It's about what happens if Philip K. Dick takes control
of your mind, if time stands still, if ordinary things become
mysterious and fantasy creatures overturn the order of your soul. Come
and see works of ours being vandalized by other works of ours, a young
girl peeping through a hole and Mickey Mouse going through ups and
downs. I can't explain.
They call themselves restless European con artists. In art circles they are called the 'Bonnie and Clyde' of contemporary art. Born in Italy in 1976, Eva + Franco Mattes a.k.a. 0100101110101101.org have been besieging the art world with their clever hacks and elusive digital role-plays for more than ten years. Their current names, by the way, are pseudonyms as well: it's their way of taking a stand against the personality cult in art. Over and over again, the duo succeed in devising projects that subvert conventions, in art and far beyond. They hijacked the Vatican website, made everyone believe that the Karlsplatz in Vienna had been taken over by the swoosh, and baptised it Nikeplatz, and spread a computer virus at the Venice Biennale.

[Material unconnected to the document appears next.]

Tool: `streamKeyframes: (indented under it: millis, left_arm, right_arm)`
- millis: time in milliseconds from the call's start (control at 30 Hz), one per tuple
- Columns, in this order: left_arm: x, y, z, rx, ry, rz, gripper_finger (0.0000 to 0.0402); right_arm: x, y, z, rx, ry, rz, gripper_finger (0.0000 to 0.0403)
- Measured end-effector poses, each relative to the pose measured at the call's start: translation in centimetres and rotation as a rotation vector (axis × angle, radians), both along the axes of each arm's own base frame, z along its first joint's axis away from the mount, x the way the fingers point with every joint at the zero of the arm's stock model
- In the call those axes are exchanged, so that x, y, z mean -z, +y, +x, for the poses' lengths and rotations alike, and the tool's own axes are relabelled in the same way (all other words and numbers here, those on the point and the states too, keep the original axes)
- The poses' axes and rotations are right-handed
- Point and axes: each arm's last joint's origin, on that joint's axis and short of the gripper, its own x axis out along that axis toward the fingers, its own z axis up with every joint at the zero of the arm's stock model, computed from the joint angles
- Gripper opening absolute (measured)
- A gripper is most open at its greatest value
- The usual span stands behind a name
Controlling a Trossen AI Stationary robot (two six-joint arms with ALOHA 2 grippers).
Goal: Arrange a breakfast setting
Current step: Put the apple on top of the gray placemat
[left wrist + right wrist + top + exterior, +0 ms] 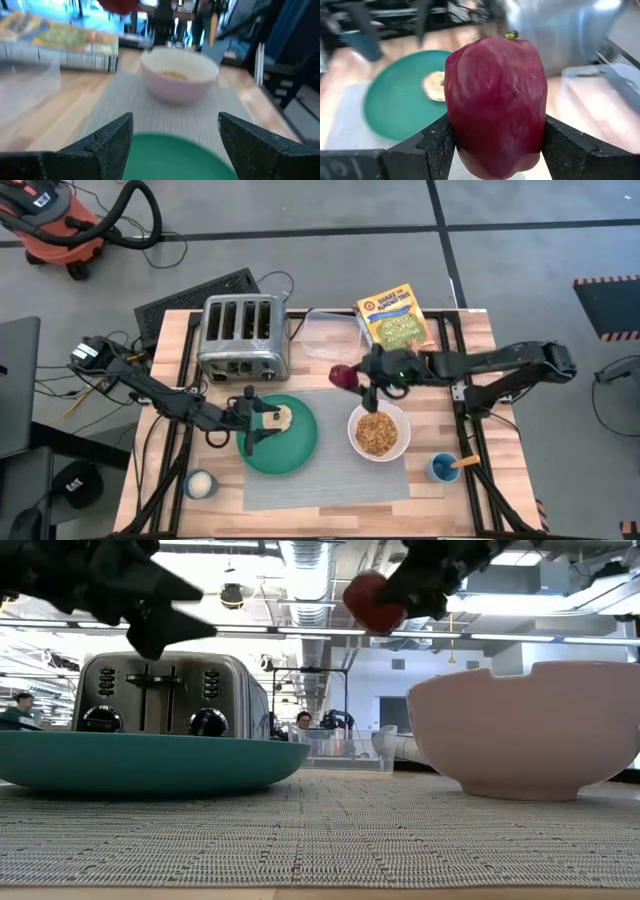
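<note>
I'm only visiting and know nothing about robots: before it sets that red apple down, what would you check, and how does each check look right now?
1. Right gripper shut firmly on the dark-red apple: ok.
2. Apple held clear above the table: ok.
3. Bare room on the teal-green plate beside the bread: ok.
4. Left gripper out of the way: not ok, it is open over the plate.
5. White bowl free for the apple: not ok, holds cereal.

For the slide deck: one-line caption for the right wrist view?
Right hand shut on a dark-red apple, held above the mat with the teal plate and bread beyond.
</note>
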Motion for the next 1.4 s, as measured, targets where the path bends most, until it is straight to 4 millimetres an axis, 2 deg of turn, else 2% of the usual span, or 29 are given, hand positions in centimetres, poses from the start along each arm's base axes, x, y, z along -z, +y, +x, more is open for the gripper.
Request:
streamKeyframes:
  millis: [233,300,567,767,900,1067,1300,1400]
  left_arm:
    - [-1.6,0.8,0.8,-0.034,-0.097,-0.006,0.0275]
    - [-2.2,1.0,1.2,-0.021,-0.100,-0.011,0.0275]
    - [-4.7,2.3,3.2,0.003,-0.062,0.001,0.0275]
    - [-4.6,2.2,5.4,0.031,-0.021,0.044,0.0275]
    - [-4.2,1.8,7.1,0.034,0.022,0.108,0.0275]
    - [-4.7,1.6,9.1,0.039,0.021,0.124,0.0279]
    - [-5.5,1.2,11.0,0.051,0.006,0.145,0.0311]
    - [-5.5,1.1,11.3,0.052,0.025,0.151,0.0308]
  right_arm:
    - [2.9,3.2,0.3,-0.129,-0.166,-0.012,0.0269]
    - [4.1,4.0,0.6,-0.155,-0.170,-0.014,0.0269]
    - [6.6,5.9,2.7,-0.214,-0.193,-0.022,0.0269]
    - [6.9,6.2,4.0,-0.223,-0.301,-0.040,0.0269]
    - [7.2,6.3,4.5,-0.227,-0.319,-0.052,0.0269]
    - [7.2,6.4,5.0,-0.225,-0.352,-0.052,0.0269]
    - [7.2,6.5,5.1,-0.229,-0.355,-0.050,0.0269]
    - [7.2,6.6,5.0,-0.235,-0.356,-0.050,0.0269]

'It's always six o'clock', a work they have made especially for MU, is the next step in their artistic career. The work combines their recent plunge into the virtual identity factory Second Life with a surreal view on designer toys as well as 21st century sculpture. That they're excessively interested in Second Life, where no-one is what he/she really is, is beyond dispute. However, while everyone in Second Life creates avatars looking like eccentric or slick self-portraits, Eva + Franco's avatars are represented in an almost true-to-life manner. Subsequently, they mix the ancient rules of portraiture with Warhol's sexy Pop Art codes to form a cloyingly sweet and at the same time grating kind of 'second art'. Their avatars also re-enact notorious performances. Not because they like them so much, but to lay bare the differences between the real and the synthetic world of art.
In 'It's always six o'clock', the avatar portraits in their series 'Annoying Japanese Child Dinosaur' are attacked by an army of toys, not the digital representations but the real McCoy this time. From Manga characters to G.I. Joe, and from medieval knights to Winnie the Pooh, they're all performing in the theatre of pop culture. Cute yet ruthlessly aggressive at times, they're taking over the exhibition space. In the process, fantasy and collective imagination are fusing into a dramatically charged form of 21st ready-made sculpture.